In this update, I share.. some books I've been reading, to help me knock down a few barriers in my ongoing development of Hest. My current focus is on representing and rendering objects in space, so that includes things like: coordinate systems, affine transformations, cameras and perspective/ortho projection, vertex and fragment shaders on the GPU… and then carefully abstracting all of this so that the artist using Hest will have the right degree of control, and can (for instance) have objects that encode their graphics in various formats (eg: HTML, SVG, glTF) which all coexist in the same space, efficiently.

https://www.youtube.com/watch?v=LTNb-6uAcPg

Dan Cook 2020-07-19 22:52:26

3blue1browm is great.

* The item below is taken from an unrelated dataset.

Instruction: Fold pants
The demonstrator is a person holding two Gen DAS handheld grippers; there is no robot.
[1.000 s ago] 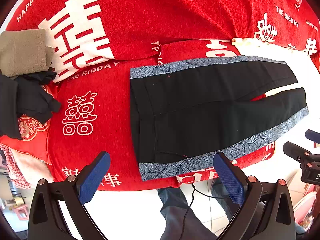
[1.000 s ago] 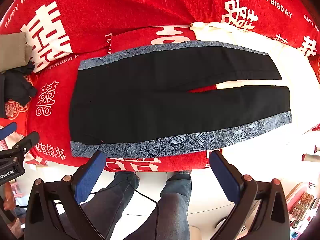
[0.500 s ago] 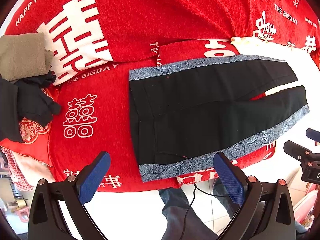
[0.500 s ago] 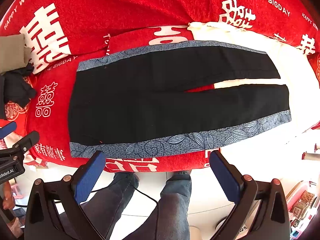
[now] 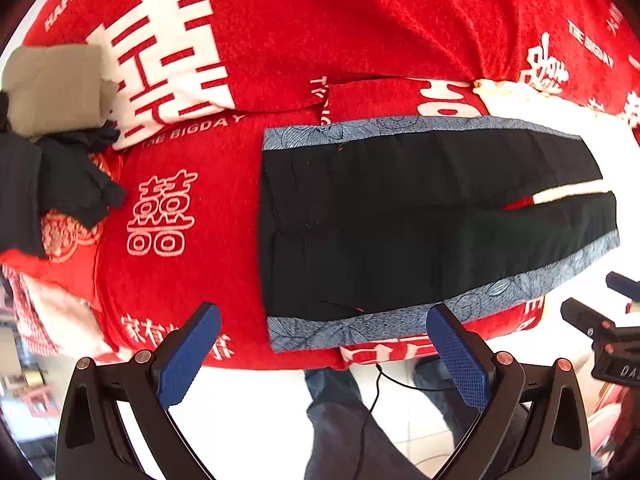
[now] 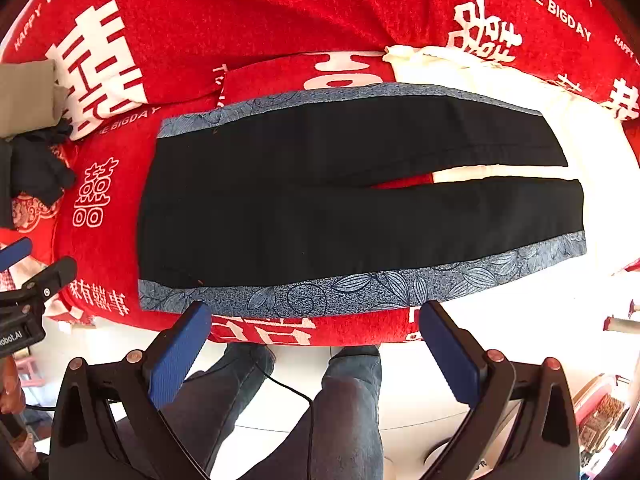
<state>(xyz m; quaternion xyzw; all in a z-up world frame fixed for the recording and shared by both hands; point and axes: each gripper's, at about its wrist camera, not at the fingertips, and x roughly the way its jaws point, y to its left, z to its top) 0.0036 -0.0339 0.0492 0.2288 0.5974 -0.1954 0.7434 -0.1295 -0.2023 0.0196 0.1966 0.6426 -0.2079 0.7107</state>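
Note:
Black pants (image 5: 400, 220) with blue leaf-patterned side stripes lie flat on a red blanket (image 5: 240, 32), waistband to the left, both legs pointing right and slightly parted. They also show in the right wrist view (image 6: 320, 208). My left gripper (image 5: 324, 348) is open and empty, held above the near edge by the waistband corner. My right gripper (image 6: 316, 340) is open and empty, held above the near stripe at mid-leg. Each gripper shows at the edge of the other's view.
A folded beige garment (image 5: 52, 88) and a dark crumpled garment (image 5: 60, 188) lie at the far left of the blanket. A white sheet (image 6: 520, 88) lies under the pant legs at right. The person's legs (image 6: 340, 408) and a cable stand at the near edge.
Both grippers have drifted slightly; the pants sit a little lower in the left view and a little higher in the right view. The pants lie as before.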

I now somehow have a spacial understanding of quaternions ... I think

Dan Cook 2020-07-19 22:53:14

Also, I think it's the face behind the raspberry pi(e)?

Dan Cook 2020-07-20 00:06:25

Ah, I stand corrected

nicolas decoster 🕰️ 2020-07-03 21:55:12

It is the end of my first "full time" week, and it is really cool (yet a bit weird for now) to have the "future of programming" as the main thing to think about. So some video watching, some chat, some reading, etc. And, some archeology on an old project with a bit of coding to refresh tiny parts and try new things.

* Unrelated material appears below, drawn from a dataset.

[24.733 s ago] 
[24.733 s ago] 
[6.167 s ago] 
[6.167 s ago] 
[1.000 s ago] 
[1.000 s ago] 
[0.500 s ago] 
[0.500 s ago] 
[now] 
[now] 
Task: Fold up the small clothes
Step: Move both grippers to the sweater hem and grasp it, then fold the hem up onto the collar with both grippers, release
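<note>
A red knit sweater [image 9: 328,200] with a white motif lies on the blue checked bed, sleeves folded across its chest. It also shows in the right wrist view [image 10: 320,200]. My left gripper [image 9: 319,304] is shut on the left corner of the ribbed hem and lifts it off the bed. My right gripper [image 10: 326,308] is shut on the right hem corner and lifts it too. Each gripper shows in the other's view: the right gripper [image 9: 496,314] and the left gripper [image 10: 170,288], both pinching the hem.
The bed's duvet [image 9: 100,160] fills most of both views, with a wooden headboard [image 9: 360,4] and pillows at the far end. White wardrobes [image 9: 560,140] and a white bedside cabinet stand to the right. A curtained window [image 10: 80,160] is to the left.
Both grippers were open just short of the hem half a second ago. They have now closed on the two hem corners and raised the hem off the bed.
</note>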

It is what I then called zed, an editor highly inspired by PureData and Max/MSP but to mix visual programming with text programming for the web platform (and, sorry, no audio for now). The podcast episode with Miller Puckette (the father of PureData and Max/MSP) two month ago made me want to make a TMW video on this zed project, in echo of the discussions following the podcast (and didn't have time then): https://futureofcoding.slack.com/archives/C5T9GPWFL/p1589265827352600

So here is a quick (2 minutes is really short...) presentation of this old project of mine which I will kept some ideas for my future work: https://archive.org/details/ogadaki_foc_tmw_1

Dan Cook 2020-07-19 23:02:07

Using the tool to present about the tool - that was great!

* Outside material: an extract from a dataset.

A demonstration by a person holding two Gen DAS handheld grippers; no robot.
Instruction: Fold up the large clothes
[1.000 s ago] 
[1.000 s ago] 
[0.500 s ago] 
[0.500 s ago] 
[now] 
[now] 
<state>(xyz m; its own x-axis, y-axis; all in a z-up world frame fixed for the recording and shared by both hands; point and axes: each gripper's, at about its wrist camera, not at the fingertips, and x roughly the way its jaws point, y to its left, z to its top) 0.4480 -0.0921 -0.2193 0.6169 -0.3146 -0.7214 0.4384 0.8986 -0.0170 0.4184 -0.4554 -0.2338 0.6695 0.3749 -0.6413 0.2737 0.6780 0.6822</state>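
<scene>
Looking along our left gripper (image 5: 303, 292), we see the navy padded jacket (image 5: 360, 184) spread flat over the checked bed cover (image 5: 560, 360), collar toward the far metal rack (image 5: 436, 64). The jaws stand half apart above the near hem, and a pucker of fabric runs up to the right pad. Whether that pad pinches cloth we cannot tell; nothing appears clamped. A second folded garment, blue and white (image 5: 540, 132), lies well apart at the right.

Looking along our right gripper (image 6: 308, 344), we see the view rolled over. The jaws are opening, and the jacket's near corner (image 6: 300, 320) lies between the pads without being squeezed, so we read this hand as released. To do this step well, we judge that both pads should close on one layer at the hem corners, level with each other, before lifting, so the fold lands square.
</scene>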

nicolas decoster 2020-07-20 08:11:56

Yes, I wanted to do that as an exercice to see how far a tool can be used to explain things even present itself. And that's why I have tried to do the same with Scratch for my second video. It was very fun and insightful to do so.

Maikel van de Lisdonk 🕰️ 2020-07-17 15:04:49

Hi, I am working on a flow-based-programming editor and this is an update of some interactive debugging features that I am working on which help me to find bugs, fix peformance and memory leaks but also to understand some math formulas and algorithms better. https://youtu.be/ivzEnInAzt4

Daniel Garcia 2020-07-20 03:07:57

It's looking really cool Maikel van de Lisdonk!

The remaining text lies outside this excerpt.